- **MATERIAL SHOWN**
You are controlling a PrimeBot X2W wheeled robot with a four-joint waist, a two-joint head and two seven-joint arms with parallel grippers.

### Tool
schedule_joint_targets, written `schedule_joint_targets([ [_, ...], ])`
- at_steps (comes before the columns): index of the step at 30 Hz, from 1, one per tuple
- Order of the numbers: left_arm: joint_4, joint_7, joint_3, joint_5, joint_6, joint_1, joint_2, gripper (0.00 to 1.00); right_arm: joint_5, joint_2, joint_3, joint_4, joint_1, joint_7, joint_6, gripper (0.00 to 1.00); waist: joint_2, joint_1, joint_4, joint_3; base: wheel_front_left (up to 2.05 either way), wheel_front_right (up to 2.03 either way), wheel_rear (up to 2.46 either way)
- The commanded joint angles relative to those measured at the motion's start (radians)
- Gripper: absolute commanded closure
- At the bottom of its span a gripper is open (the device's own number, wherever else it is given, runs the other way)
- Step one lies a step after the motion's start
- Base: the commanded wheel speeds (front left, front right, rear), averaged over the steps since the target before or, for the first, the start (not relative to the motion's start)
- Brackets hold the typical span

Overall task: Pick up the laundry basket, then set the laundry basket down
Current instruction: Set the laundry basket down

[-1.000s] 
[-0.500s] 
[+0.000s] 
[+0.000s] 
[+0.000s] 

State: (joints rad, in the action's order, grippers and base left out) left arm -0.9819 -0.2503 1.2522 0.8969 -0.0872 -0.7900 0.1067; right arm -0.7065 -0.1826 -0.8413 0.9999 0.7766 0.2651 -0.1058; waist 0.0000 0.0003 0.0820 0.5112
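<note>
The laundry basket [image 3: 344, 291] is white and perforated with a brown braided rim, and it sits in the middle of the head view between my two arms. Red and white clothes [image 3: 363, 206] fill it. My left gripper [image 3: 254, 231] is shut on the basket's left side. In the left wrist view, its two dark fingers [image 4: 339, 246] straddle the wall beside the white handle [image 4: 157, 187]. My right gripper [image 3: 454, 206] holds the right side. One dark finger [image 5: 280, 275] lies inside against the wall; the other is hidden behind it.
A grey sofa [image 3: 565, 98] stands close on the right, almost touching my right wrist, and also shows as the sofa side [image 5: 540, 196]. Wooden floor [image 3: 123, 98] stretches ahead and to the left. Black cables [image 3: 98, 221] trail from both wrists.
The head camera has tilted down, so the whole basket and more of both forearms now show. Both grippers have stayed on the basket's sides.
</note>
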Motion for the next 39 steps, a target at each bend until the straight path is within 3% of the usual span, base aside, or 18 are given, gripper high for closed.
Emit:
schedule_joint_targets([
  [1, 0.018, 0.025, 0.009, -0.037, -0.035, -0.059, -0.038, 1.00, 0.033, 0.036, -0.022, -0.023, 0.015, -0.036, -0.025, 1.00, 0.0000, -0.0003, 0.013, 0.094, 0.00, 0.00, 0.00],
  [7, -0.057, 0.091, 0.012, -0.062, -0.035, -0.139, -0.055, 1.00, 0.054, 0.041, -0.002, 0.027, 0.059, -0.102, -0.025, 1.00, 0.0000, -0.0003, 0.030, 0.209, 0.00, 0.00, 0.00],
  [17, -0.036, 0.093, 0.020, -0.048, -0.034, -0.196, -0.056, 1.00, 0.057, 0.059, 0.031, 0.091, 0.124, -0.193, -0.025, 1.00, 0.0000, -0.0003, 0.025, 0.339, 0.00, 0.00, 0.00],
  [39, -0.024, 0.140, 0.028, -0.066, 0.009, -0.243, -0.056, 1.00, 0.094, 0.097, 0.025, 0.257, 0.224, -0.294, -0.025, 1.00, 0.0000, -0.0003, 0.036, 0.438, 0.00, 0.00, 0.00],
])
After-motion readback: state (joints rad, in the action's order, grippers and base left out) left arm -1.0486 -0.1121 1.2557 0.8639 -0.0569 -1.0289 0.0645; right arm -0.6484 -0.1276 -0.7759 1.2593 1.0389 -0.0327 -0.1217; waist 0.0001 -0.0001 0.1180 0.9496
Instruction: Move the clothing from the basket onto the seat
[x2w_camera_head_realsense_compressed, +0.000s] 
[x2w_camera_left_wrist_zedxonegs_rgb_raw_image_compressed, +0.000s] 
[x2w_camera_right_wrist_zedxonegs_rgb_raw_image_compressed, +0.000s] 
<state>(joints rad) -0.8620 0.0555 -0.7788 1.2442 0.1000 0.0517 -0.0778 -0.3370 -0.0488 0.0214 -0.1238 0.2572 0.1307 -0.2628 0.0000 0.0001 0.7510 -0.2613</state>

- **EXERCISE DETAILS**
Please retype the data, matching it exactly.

- **SOLUTION TO THE PROBLEM**
You are controlling a PrimeBot X2W wheeled robot with a four-joint waist, a two-joint head and two seven-joint arms with parallel grippers.

### Tool
schedule_joint_targets, written `schedule_joint_targets([ [_, ...], ])`
- at_steps (comes before the columns): index of the step at 30 Hz, from 1, one per tuple
- Order of the numbers: left_arm: joint_4, joint_7, joint_3, joint_5, joint_6, joint_1, joint_2, gripper (0.00 to 1.00); right_arm: joint_5, joint_2, joint_3, joint_4, joint_1, joint_7, joint_6, gripper (0.00 to 1.00); waist: joint_2, joint_1, joint_4, joint_3; base: wheel_front_left (up to 2.05 either way), wheel_front_right (up to 2.03 either way), wheel_rear (up to 2.46 either way)
- The commanded joint angles relative to those measured at the motion's start (radians)
- Gripper: absolute commanded closure
- At the bottom of its span a gripper is open (the device's own number, wherever else it is given, runs the other way)
- Step one lies a step after the motion's start
- Base: the commanded wheel speeds (front left, front right, rear), averaged over the steps since the target before or, for the first, the start (not relative to the motion's start)
- Brackets hold the typical span

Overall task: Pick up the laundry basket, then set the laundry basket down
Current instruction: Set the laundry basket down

[-1.000s] 
[-0.500s] 
[+0.000s] 
[+0.000s] 
[+0.000s] 

State: (joints rad, in the action's order, grippers and base left out) left arm -0.9819 -0.2503 1.2522 0.8969 -0.0872 -0.7900 0.1067; right arm -0.7065 -0.1826 -0.8413 0.9999 0.7766 0.2651 -0.1058; waist 0.0000 0.0003 0.0820 0.5112
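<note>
The laundry basket [image 3: 344, 291] is white and perforated with a brown braided rim, and it sits in the middle of the head view between my two arms. Red and white clothes [image 3: 363, 206] fill it. My left gripper [image 3: 254, 231] is shut on the basket's left side. In the left wrist view, its two dark fingers [image 4: 339, 246] straddle the wall beside the white handle [image 4: 157, 187]. My right gripper [image 3: 454, 206] holds the right side. One dark finger [image 5: 280, 275] lies inside against the wall; the other is hidden behind it.
A grey sofa [image 3: 565, 98] stands close on the right, almost touching my right wrist, and also shows as the sofa side [image 5: 540, 196]. Wooden floor [image 3: 123, 98] stretches ahead and to the left. Black cables [image 3: 98, 221] trail from both wrists.
The head camera has tilted down, so the whole basket and more of both forearms now show. Both grippers have stayed on the basket's sides.
</note>
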Motion for the next 39 steps, a target at each bend until the straight path is within 3% of the usual span, base aside, or 18 are given, gripper high for closed.
Emit:
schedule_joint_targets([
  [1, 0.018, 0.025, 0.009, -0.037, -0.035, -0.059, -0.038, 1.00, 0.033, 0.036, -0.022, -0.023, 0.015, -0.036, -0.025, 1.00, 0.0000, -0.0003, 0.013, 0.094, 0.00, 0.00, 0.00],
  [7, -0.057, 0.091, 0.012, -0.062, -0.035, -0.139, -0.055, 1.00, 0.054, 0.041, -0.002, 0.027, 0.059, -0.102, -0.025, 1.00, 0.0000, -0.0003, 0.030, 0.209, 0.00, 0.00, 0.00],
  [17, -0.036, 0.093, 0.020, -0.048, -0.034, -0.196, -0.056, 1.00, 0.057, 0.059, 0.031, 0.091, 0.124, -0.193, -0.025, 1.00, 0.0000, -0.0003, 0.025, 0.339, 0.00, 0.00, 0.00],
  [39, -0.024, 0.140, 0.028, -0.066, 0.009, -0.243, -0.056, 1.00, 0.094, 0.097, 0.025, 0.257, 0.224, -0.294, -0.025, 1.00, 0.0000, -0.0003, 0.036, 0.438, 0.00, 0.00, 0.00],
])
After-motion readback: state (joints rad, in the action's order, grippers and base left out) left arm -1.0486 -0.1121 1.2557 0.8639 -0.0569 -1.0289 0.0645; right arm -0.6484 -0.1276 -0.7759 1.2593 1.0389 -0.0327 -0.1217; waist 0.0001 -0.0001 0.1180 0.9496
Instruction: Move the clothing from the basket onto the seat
[x2w_camera_head_realsense_compressed, +0.000s] 
[x2w_camera_left_wrist_zedxonegs_rgb_raw_image_compressed, +0.000s] 
[x2w_camera_right_wrist_zedxonegs_rgb_raw_image_compressed, +0.000s] 
<state>(joints rad) -0.8620 0.0555 -0.7788 1.2442 0.1000 0.0517 -0.0778 -0.3370 -0.0488 0.0214 -0.1238 0.2572 0.1307 -0.2628 0.0000 0.0001 0.7510 -0.2613</state>

No more is needed for this exercise.